What this task involves
Set down a true copy of the data, with all pictures left out.

Data provided
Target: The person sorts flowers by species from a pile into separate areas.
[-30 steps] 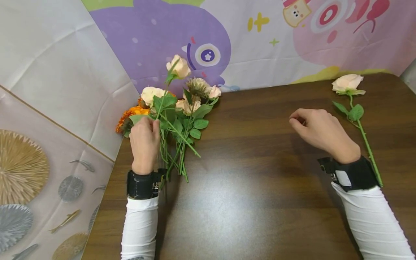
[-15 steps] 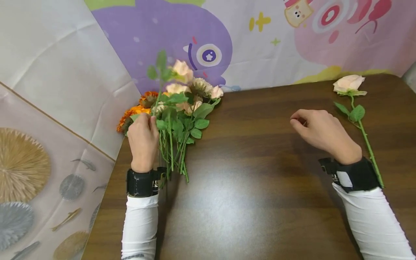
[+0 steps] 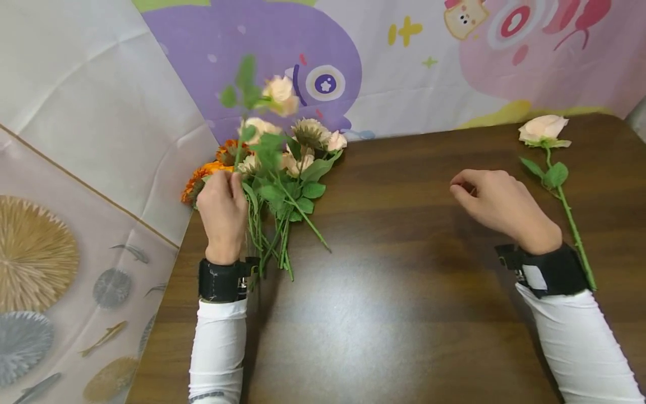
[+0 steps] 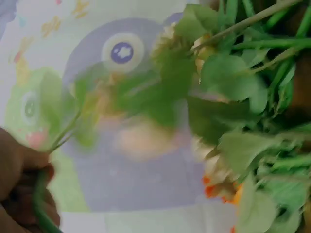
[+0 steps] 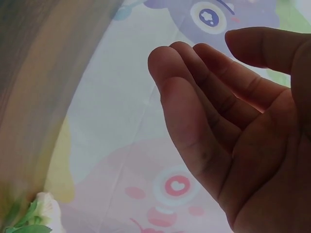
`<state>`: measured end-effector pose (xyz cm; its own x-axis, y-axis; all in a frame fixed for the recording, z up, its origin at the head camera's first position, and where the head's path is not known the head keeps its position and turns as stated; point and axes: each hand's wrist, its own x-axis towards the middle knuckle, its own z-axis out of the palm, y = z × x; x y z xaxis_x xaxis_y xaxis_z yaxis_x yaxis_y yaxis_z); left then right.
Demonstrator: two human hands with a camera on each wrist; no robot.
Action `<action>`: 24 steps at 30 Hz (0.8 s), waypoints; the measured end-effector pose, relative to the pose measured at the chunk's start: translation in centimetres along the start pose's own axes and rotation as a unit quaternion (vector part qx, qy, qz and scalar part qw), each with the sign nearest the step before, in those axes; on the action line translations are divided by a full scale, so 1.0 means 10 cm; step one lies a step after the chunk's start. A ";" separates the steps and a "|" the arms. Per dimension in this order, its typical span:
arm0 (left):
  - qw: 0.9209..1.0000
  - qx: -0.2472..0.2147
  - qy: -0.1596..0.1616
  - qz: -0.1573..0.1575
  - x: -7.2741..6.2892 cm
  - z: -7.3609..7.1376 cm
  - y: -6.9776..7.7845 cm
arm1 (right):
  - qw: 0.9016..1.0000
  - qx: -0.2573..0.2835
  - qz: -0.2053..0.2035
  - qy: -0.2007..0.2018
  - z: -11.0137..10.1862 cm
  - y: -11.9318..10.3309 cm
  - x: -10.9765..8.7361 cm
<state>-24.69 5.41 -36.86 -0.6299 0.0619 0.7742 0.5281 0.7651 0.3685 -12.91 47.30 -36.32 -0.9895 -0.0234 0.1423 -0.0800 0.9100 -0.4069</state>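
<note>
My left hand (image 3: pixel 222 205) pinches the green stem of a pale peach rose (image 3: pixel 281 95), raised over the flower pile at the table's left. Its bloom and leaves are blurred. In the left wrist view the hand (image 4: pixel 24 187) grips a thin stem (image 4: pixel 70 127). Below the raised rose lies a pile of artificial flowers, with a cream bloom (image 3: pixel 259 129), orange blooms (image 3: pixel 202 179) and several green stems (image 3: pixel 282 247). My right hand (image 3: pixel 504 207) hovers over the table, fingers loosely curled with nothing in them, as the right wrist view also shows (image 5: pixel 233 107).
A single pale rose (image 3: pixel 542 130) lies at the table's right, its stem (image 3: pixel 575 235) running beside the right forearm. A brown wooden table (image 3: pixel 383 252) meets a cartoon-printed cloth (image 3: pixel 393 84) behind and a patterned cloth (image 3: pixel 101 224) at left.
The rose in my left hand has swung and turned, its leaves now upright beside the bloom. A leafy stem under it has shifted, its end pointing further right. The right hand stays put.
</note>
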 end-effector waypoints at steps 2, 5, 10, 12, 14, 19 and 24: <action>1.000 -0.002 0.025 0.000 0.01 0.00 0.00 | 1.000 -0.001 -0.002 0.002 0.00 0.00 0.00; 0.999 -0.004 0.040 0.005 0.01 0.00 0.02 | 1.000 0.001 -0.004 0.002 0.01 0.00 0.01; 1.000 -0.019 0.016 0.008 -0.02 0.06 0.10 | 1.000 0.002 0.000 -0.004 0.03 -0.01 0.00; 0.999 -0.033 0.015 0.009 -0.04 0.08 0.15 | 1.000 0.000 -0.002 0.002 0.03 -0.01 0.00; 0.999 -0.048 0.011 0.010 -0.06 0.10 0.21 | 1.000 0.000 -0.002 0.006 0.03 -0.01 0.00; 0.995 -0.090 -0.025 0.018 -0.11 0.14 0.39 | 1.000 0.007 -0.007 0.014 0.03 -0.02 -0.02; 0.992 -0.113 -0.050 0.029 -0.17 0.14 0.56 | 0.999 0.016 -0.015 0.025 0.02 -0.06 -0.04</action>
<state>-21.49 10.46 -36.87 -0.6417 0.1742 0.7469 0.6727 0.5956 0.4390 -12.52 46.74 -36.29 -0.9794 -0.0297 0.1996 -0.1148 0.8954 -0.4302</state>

Written response
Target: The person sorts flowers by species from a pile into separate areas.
[-30 steps] 
[-15 steps] 
[+0 steps] 
[+0 steps] 
[+0 steps] 
`<state>`: measured end-effector pose (xyz cm; its own x-axis, y-axis; all in a frame fixed for the recording, z up, its origin at the head camera's first position, and where the head's path is not known the head keeps its position and turns as stated; point and axes: each hand's wrist, its own x-axis towards the middle knuckle, its own z-axis out of the palm, y = z × x; x y z xaxis_x xaxis_y xaxis_z yaxis_x yaxis_y yaxis_z); left then right.
Demonstrator: two human hands with a camera on each wrist; no robot.
Action `<action>`: 24 steps at 30 Hz (0.8 s), waypoints; the measured end-effector pose, relative to the pose measured at the chunk's start: translation in centimetres along the start pose's own axes and rotation as a unit quaternion (vector part qx, qy, qz and scalar part qw), each with the sign nearest the step before, in those axes; on the action line translations are divided by a full scale, so 1.0 means 10 cm; step one lies a step after the chunk's start. A ";" separates the steps and a "|" the arms. Per dimension in this order, its typical span:
arm0 (left):
  - qw: 0.9209..1.0000
  - qx: -0.2472..0.2147
  - qy: -0.1596..0.1616
  - qz: -0.1573..0.1575
  - x: -7.2741..6.2892 cm
  - z: -7.3609..7.1376 cm
  - y: -6.9776..7.7845 cm
arm1 (right):
  - qw: 0.9016..1.0000
  - qx: -0.2573..0.2835
  - qz: -0.2053..0.2035
  - qy: -0.2007..0.2018
  - z: -11.0137..10.1862 cm
  - y: -11.9318..10.3309 cm
  - x: -10.9765..8.7361 cm
<state>-24.69 5.41 -36.86 -0.6299 0.0619 0.7742 0.5281 0.7651 0.3685 -12.91 47.30 -36.32 -0.9895 -0.0234 0.1423 -0.0800 0.9100 -0.4069</state>
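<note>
My left hand (image 3: pixel 222 205) pinches the green stem of a pale peach rose (image 3: pixel 281 95), raised over the flower pile at the table's left. Its bloom and leaves are blurred. In the left wrist view the hand (image 4: pixel 24 187) grips a thin stem (image 4: pixel 70 127). Below the raised rose lies a pile of artificial flowers, with a cream bloom (image 3: pixel 259 129), orange blooms (image 3: pixel 202 179) and several green stems (image 3: pixel 282 247). My right hand (image 3: pixel 504 207) hovers over the table, fingers loosely curled with nothing in them, as the right wrist view also shows (image 5: pixel 233 107).
A single pale rose (image 3: pixel 542 130) lies at the table's right, its stem (image 3: pixel 575 235) running beside the right forearm. A brown wooden table (image 3: pixel 383 252) meets a cartoon-printed cloth (image 3: pixel 393 84) behind and a patterned cloth (image 3: pixel 101 224) at left.
The rose in my left hand has swung and turned, its leaves now upright beside the bloom. A leafy stem under it has shifted, its end pointing further right. The right hand stays put.
</note>
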 end-effector waypoints at steps 2, 5, 10, 12, 14, 19 and 24: <action>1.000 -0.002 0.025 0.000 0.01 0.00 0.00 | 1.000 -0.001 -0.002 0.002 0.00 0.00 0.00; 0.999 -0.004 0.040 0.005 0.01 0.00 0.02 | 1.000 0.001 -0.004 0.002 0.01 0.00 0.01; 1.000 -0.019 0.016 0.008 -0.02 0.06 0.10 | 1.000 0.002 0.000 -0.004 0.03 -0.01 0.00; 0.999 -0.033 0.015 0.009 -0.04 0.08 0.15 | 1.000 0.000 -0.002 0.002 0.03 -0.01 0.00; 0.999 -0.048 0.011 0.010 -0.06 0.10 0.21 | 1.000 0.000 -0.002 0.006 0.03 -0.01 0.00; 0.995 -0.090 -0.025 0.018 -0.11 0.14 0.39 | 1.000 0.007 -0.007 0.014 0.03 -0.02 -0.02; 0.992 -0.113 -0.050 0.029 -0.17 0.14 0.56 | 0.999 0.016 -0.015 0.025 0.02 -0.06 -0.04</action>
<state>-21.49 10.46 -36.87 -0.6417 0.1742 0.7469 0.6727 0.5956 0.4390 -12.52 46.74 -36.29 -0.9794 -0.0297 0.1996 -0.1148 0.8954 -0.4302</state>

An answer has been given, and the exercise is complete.